Task ▸
Answer with one number: the count of lines in this material that hold the word "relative".

Extracted data ▸

-------

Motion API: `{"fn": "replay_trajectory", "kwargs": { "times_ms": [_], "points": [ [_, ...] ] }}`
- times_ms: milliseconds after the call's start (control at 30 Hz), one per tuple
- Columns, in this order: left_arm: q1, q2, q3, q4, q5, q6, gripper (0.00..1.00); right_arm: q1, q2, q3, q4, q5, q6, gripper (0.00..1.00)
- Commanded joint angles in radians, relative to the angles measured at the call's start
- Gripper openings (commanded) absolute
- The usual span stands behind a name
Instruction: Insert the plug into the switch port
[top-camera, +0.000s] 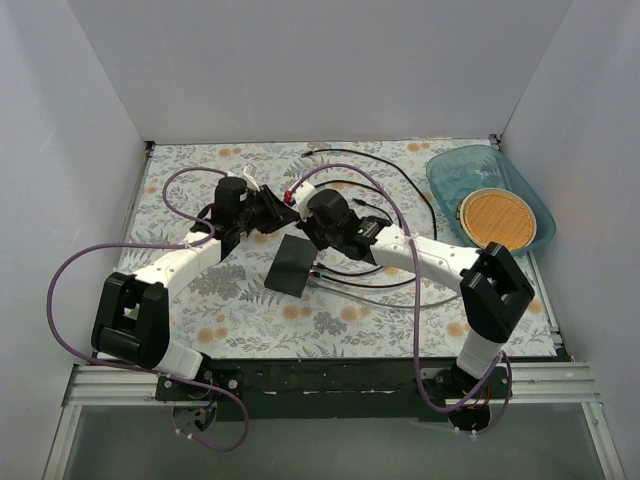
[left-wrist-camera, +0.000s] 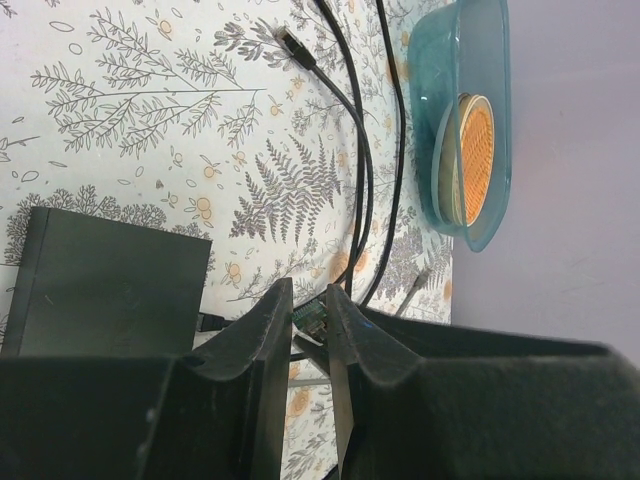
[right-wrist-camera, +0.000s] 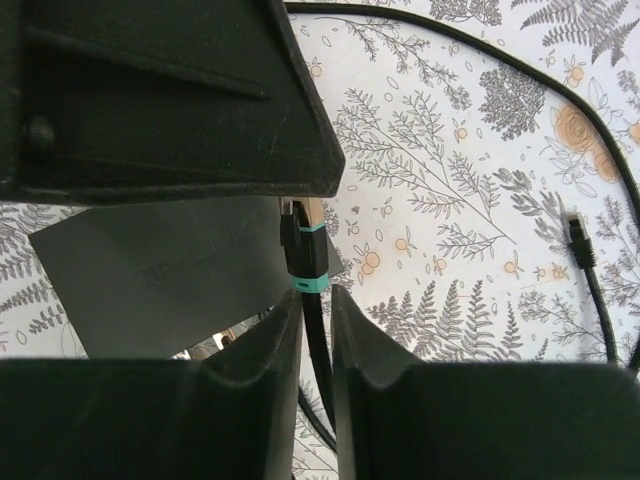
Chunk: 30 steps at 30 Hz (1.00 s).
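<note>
The switch (top-camera: 292, 265) is a flat black box lying mid-table; it also shows in the left wrist view (left-wrist-camera: 105, 285) and the right wrist view (right-wrist-camera: 160, 275). My right gripper (top-camera: 306, 226) (right-wrist-camera: 316, 300) is shut on a black cable just behind its plug (right-wrist-camera: 305, 250), which has a teal band. The plug hangs above the switch's edge, pointing away from the fingers. My left gripper (top-camera: 283, 214) (left-wrist-camera: 308, 300) hovers close beside the right one. Its jaws stand a narrow gap apart with nothing between them.
A blue tray (top-camera: 450, 170) (left-wrist-camera: 480, 60) with an orange disc (top-camera: 497, 218) stands at the back right. Black cables loop across the cloth; a loose plug (top-camera: 308, 153) (left-wrist-camera: 288, 40) (right-wrist-camera: 578, 235) lies at the back. Thin cables (top-camera: 330, 278) run right from the switch.
</note>
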Motion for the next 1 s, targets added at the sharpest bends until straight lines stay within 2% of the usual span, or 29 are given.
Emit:
{"fn": "replay_trajectory", "kwargs": {
  "times_ms": [0, 67, 167, 200, 233, 300, 333, 400, 533, 733, 833, 967],
  "points": [
    [-0.002, -0.037, 0.042, -0.004, -0.011, -0.001, 0.00, 0.008, 0.008, 0.022, 0.022, 0.046, -0.005, 0.13],
    [-0.002, -0.037, 0.045, -0.003, -0.006, -0.001, 0.00, 0.008, 0.013, 0.022, 0.024, 0.077, 0.006, 0.01],
    [-0.002, -0.034, 0.046, -0.001, 0.001, 0.008, 0.00, 0.009, 0.005, 0.017, 0.028, 0.092, 0.012, 0.01],
    [-0.002, -0.034, 0.046, 0.000, 0.001, 0.012, 0.07, 0.008, 0.004, 0.017, 0.030, 0.089, 0.011, 0.01],
    [-0.002, -0.034, 0.046, 0.002, 0.001, 0.019, 0.25, 0.009, -0.004, 0.015, 0.031, 0.074, 0.007, 0.01],
    [-0.002, -0.033, 0.053, -0.009, -0.006, 0.045, 0.41, 0.008, -0.007, 0.015, 0.024, 0.066, 0.000, 0.01],
    [-0.002, -0.035, 0.054, -0.012, -0.011, 0.055, 0.53, 0.008, -0.012, 0.015, 0.015, 0.051, -0.006, 0.01],
    [-0.002, -0.041, 0.053, -0.007, -0.022, 0.090, 0.58, 0.003, -0.016, 0.012, 0.007, 0.023, -0.011, 0.01],
    [-0.002, -0.063, 0.016, 0.052, -0.011, 0.143, 0.59, -0.044, -0.038, -0.004, 0.007, -0.206, -0.002, 0.01],
    [0.001, -0.086, -0.062, 0.186, 0.060, 0.183, 0.54, -0.142, -0.069, -0.037, 0.031, -0.545, 0.000, 0.01],
    [0.001, -0.101, -0.093, 0.250, 0.090, 0.186, 0.52, -0.190, -0.072, -0.050, 0.050, -0.679, 0.024, 0.01],
    [0.001, -0.116, -0.122, 0.305, 0.107, 0.178, 0.51, -0.228, -0.076, -0.069, 0.080, -0.754, 0.060, 0.01]
  ]
}}
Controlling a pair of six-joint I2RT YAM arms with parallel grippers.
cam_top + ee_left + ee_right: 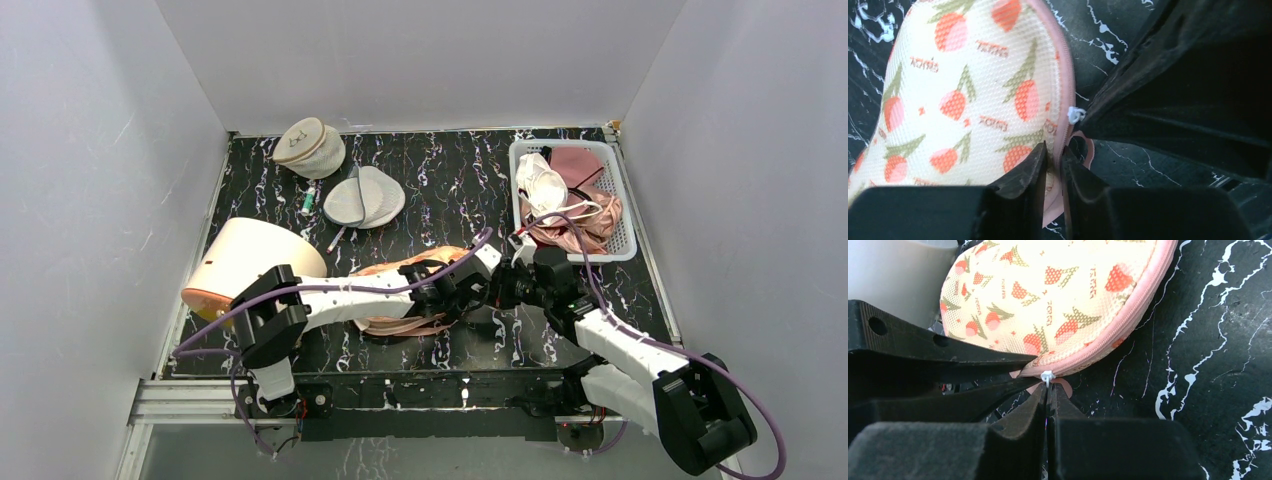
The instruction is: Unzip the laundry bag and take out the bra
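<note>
Noted laundry bag (963, 95) zipped, at centre of table (440, 175); left gripper (1053, 160) clamped on its pink edge (1066, 75), right gripper (1049, 392) pinched shut on white pull (1047, 376) (tiny purchase). Risk: pull slipping free, or bag dragging rather than unzipping.

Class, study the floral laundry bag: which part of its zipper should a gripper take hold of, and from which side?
Grip the small white zipper pull, which sticks out at the rounded end of the laundry bag. Come from beyond that end, low along the table. The right gripper is closed on it so, while the left gripper pinches the pink edge beside it.
</note>
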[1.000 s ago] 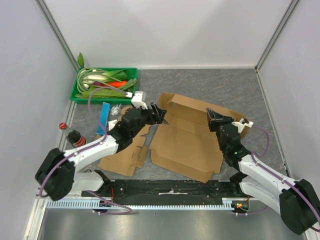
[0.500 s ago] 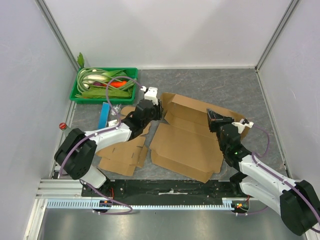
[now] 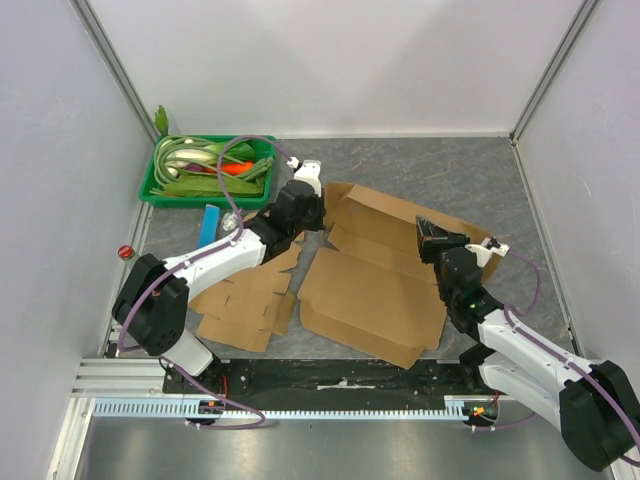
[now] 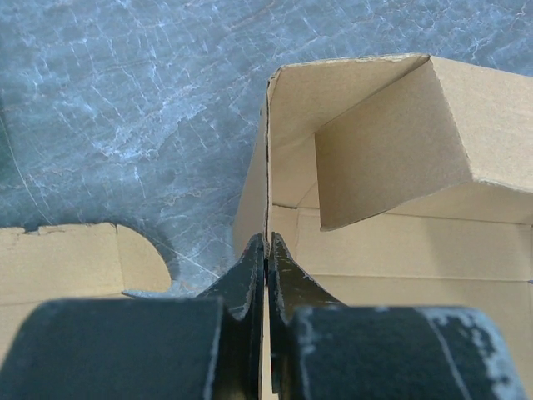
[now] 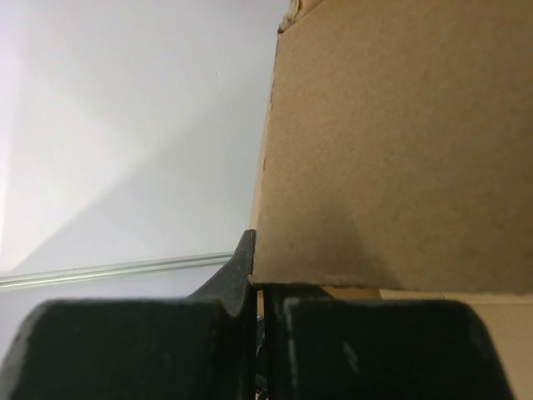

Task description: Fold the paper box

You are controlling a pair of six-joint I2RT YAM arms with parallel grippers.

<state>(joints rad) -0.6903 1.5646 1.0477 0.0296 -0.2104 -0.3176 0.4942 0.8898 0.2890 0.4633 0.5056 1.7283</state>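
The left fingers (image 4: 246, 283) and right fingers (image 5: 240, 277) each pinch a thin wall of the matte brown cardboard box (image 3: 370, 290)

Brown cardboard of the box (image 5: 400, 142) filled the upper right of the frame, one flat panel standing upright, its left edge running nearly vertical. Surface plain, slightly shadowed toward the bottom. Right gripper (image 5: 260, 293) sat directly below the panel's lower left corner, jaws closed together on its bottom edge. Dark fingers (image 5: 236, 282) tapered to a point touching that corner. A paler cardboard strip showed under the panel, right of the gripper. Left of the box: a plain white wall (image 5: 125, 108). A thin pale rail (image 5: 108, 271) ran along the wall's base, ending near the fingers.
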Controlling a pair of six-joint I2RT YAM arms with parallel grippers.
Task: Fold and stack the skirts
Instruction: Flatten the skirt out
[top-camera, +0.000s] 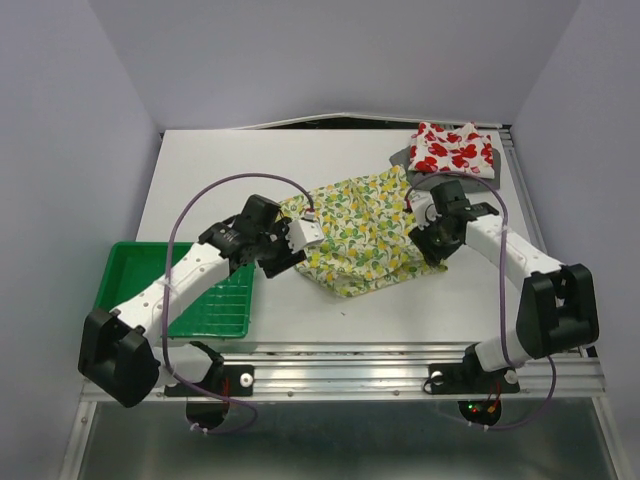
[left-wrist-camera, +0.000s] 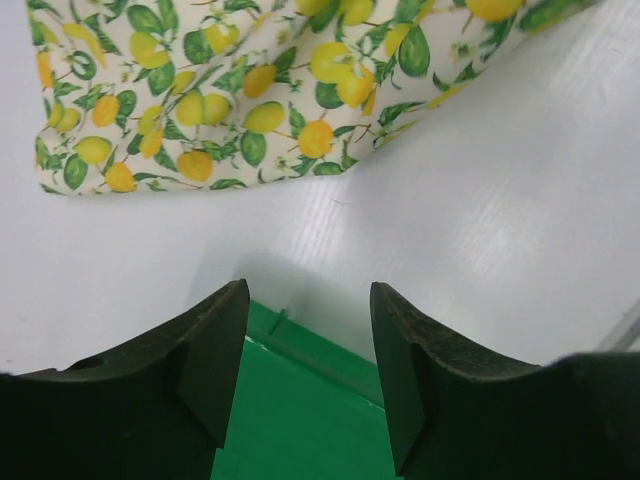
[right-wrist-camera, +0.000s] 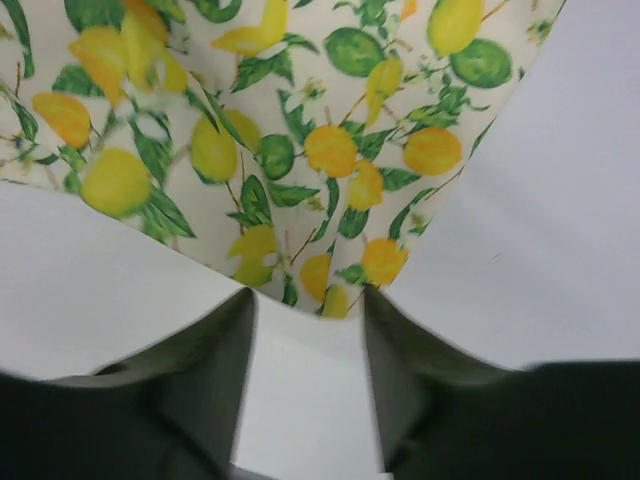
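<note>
Leftmost, a green tray (top-camera: 130, 275) sits at the near-left edge of the white table (top-camera: 250, 160). The left gripper (top-camera: 283, 258) hangs just past the tray's far-right corner. In the left wrist view that gripper (left-wrist-camera: 310, 300) stands released, its dark fingers (left-wrist-camera: 215, 360) parted with only the tray (left-wrist-camera: 310, 430) and bare table showing between them. It holds nothing, and it is a little short of the cloth.

The lemon skirt (top-camera: 360, 235) lies in the middle of the table, spread flat in a rough diamond with some soft wrinkles. It is white cloth, densely printed with yellow and orange lemons, green leaves and thin brown stems. Its left hem (left-wrist-camera: 250, 90) runs across the top of the left wrist view.

The right gripper (top-camera: 432, 245) hovers at the skirt's right side. From its wrist camera the gripper (right-wrist-camera: 308, 300) is also released, with bare table between the fingers (right-wrist-camera: 215, 370). A pointed corner of the lemon skirt (right-wrist-camera: 300, 130) lies just ahead of the tips, ungrasped.

At the far-right corner the red-print skirt (top-camera: 455, 150), white with bold red shapes, lies folded on top of the grey skirt (top-camera: 402, 158). Only a plain strip of the grey one shows at the left.
</note>
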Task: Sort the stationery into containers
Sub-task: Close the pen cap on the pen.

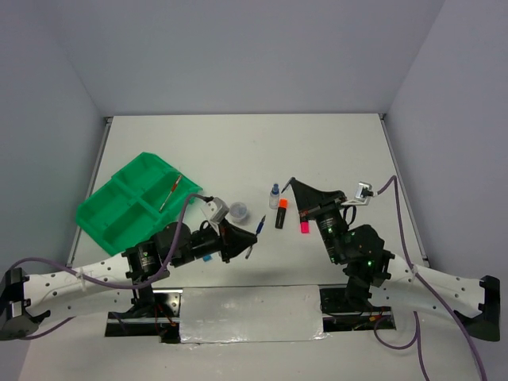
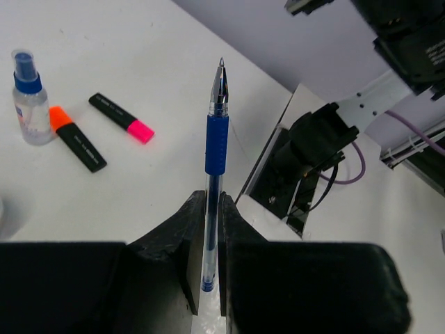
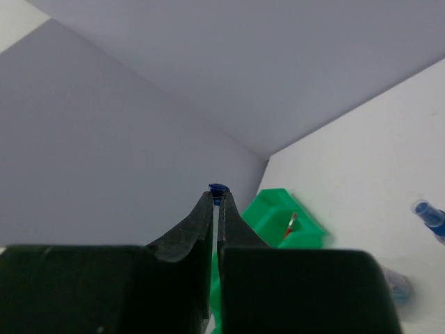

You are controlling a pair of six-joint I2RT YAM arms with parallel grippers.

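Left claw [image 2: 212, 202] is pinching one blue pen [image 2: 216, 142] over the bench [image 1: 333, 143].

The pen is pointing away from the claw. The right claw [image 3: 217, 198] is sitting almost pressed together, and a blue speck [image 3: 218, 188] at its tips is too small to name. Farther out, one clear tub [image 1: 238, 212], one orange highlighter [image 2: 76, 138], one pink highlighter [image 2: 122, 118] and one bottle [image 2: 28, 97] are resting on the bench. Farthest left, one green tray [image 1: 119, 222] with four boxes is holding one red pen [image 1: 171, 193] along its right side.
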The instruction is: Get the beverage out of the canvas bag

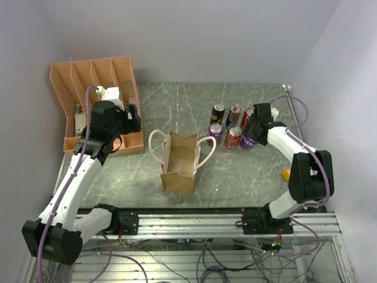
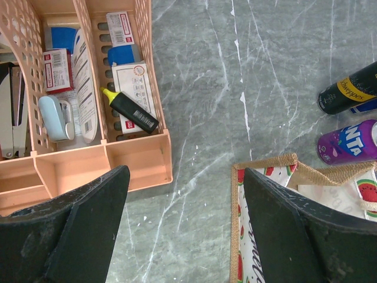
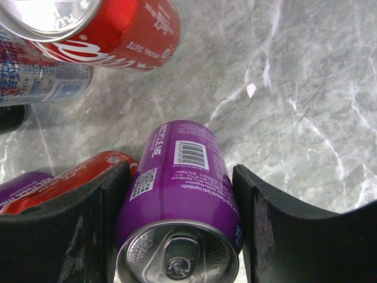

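The canvas bag (image 1: 179,162) stands open at the table's middle, with its cream rope handles splayed to both sides. Its rim and watermelon-print lining show in the left wrist view (image 2: 240,236). My right gripper (image 1: 254,131) is at the right of the can group, shut on a purple can (image 3: 177,194) that stands upright on the table (image 1: 248,142). My left gripper (image 2: 185,177) is open and empty. It hangs over bare table between the orange file rack and the bag's left rim (image 1: 134,118).
Several other cans stand left of the held one: black (image 1: 218,111), silver-red (image 1: 234,112), red (image 1: 233,137), purple (image 1: 215,133). The orange file rack (image 1: 88,88) with stationery fills the back left. A small yellow object (image 1: 286,174) lies at the right edge.
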Robot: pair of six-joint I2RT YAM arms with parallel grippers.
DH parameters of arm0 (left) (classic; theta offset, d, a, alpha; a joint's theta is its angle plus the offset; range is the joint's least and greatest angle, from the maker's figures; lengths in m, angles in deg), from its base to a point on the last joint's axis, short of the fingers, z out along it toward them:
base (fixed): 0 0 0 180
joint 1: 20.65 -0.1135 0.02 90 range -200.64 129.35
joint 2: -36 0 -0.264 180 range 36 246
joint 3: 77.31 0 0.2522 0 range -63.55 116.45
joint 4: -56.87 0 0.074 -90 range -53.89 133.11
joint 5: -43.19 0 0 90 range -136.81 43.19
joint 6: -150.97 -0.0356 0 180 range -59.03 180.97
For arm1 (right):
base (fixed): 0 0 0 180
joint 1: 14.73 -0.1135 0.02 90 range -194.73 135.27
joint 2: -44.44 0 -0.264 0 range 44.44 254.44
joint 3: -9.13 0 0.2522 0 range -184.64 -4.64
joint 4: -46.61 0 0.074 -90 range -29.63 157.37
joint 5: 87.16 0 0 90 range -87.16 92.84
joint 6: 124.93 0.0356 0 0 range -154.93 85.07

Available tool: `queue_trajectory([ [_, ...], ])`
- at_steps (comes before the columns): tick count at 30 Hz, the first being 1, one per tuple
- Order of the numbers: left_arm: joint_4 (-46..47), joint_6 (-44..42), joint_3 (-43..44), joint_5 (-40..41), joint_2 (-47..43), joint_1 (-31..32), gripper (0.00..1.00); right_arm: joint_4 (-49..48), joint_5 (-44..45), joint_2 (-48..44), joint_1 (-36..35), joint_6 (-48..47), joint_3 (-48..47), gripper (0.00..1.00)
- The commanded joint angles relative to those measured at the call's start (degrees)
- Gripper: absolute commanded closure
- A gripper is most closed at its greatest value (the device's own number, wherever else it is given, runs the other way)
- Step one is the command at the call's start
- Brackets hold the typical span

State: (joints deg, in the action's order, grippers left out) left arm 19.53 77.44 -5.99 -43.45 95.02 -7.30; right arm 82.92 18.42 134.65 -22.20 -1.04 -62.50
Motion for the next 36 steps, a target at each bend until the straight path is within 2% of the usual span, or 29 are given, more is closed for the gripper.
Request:
queue_trajectory([
  [1,1.3,-0.2,0.3,-0.7,-0.5,0.2,0.11,-4.2,-3.4,-0.4,0.1,1.1,0.2,0.99],
  [5,1.3,-0.2,0.3,-0.7,-0.4,0.3,0.11,-4.8,-6.1,0.4,0.1,0.0,0.2,0.95],
  [7,1.3,-0.2,0.3,-0.7,-0.5,0.3,0.11,-4.4,-4.6,0.8,0.1,-0.4,-0.1,0.84],
  [9,1.3,-0.2,0.3,-0.6,-0.4,0.3,0.11,-3.7,-2.6,1.2,0.1,-1.5,-0.7,0.67],
  [11,1.3,-0.2,0.3,-0.7,-0.4,0.3,0.11,-2.7,-0.6,1.5,0.1,-2.5,-1.3,0.58],
  [18,1.4,-0.2,0.3,-0.9,-0.3,0.3,0.11,-2.0,2.5,1.5,-0.4,-5.8,-2.0,0.44],
  [26,1.3,-0.2,0.3,-0.8,-0.1,0.3,0.11,-1.7,0.4,4.0,-0.8,-7.5,-3.7,0.36],
  [29,1.4,-0.2,0.3,-0.9,-0.1,0.3,0.11,-2.3,-0.5,3.9,-0.8,-8.0,-3.6,0.27],
  [31,1.3,-0.1,0.3,-0.9,-0.1,0.3,0.11,-2.6,-1.0,3.7,-0.8,-8.5,-3.7,0.14],
  [32,1.4,-0.1,0.3,-1.0,-0.2,0.3,0.11,-2.5,-1.0,3.6,-0.8,-8.7,-3.9,0.11],
  [36,1.4,-0.1,0.3,-0.9,-0.2,0.3,0.11,-2.4,-1.9,2.5,-0.7,-9.2,-4.2,0.05],
])
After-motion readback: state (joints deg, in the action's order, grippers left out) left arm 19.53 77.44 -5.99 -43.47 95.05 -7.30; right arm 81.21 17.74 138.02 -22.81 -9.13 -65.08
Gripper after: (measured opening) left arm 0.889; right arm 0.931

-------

Response for this exercise ▸
2